Your assignment: Using the data that follows, return exactly the lines from the one that contains "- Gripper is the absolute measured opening" through the one that contains "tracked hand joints", ends included.

***** Dataset extract

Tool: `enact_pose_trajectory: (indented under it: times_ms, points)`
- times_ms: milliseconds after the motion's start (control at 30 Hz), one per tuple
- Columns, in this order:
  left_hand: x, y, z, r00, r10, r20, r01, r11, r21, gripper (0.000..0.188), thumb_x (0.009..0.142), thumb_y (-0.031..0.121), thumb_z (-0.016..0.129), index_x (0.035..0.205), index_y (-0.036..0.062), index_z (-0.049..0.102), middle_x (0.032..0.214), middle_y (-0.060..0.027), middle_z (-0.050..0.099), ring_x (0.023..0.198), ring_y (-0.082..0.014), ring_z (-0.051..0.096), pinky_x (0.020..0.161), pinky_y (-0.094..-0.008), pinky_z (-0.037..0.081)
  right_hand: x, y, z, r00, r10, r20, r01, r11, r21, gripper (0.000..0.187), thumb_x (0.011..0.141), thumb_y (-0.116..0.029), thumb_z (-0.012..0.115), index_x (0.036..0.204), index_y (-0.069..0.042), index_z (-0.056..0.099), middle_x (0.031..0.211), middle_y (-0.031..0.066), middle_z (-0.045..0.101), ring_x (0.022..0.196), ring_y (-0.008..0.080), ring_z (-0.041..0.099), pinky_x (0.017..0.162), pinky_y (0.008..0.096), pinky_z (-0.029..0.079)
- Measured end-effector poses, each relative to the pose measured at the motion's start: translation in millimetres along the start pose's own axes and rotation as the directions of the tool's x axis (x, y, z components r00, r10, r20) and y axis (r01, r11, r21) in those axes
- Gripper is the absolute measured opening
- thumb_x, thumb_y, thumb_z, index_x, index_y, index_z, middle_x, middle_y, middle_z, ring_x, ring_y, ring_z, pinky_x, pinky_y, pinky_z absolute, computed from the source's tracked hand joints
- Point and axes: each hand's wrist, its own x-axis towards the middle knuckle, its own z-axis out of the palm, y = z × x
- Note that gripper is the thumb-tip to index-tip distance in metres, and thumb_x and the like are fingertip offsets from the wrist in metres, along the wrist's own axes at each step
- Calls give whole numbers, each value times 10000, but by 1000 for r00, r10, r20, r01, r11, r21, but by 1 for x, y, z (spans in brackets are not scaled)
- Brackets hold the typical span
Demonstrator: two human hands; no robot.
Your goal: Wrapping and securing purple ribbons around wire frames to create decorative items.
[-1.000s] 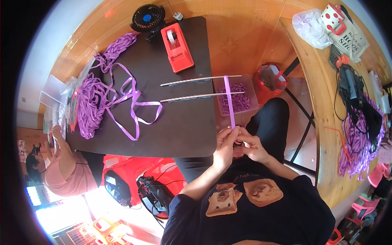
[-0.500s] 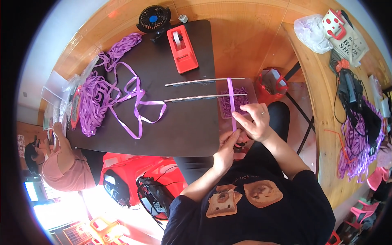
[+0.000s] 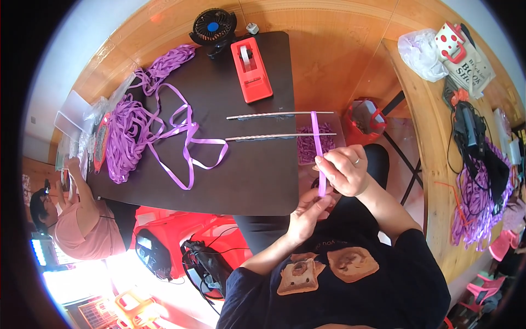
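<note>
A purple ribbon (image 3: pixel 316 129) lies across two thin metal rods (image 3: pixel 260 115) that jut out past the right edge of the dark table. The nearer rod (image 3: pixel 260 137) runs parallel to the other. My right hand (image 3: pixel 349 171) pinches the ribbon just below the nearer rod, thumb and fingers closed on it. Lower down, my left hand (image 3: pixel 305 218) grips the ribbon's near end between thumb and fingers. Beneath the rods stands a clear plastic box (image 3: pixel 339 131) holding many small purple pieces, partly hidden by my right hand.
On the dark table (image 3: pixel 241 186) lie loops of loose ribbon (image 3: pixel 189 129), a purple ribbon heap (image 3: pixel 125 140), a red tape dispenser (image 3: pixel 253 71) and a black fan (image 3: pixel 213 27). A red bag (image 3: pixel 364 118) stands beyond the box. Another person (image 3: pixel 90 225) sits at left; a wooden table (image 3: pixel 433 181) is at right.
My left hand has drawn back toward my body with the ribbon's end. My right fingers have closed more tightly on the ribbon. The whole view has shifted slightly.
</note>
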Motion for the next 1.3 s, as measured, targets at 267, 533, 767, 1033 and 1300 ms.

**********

Task result:
- Gripper is the absolute measured opening
- thumb_x, thumb_y, thumb_z, index_x, index_y, index_z, middle_x, middle_y, middle_z, ring_x, ring_y, ring_z, pinky_x, pinky_y, pinky_z absolute, computed from the source's tracked hand joints

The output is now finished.